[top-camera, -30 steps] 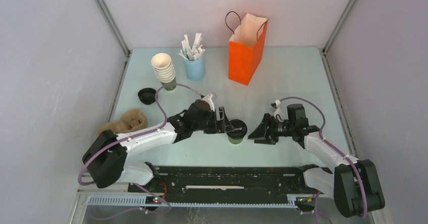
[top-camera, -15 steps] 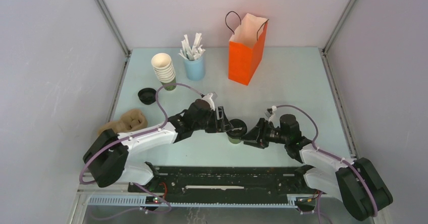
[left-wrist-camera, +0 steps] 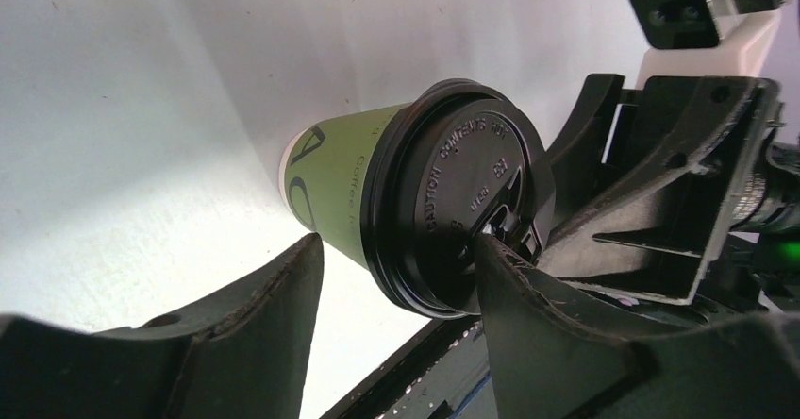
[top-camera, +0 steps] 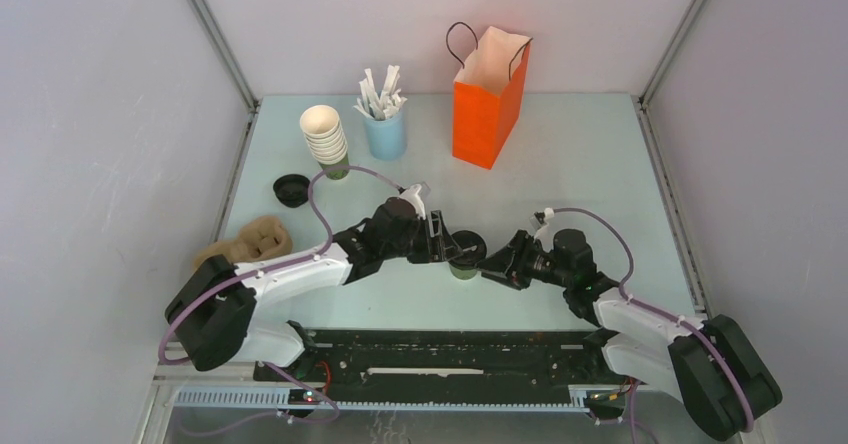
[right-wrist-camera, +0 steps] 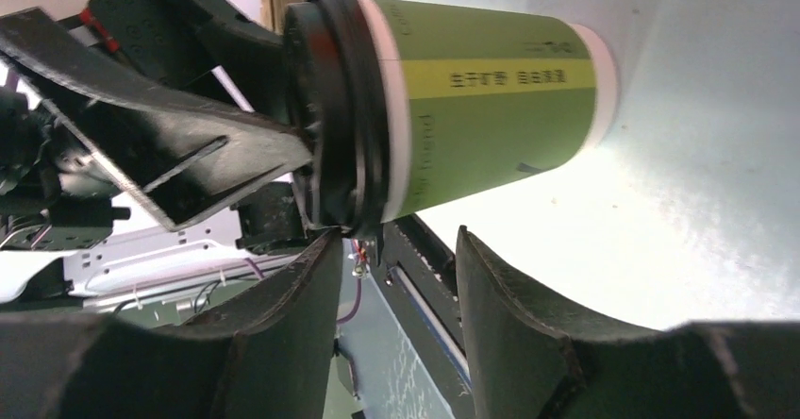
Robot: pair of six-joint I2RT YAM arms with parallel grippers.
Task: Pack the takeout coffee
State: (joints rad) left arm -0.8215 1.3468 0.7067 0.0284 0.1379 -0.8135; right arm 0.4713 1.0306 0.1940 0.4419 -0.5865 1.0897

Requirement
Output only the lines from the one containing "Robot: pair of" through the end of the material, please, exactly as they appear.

Answer below
Robot: pair of six-joint I2RT YAM arms with parallel grippers.
Task: Pack the takeout coffee
State: (joints rad) left arm -0.8215 1.3468 0.7067 0.0284 0.1379 -0.8135; right arm 0.4713 1.0306 0.1940 0.4419 -0.5865 1.0897

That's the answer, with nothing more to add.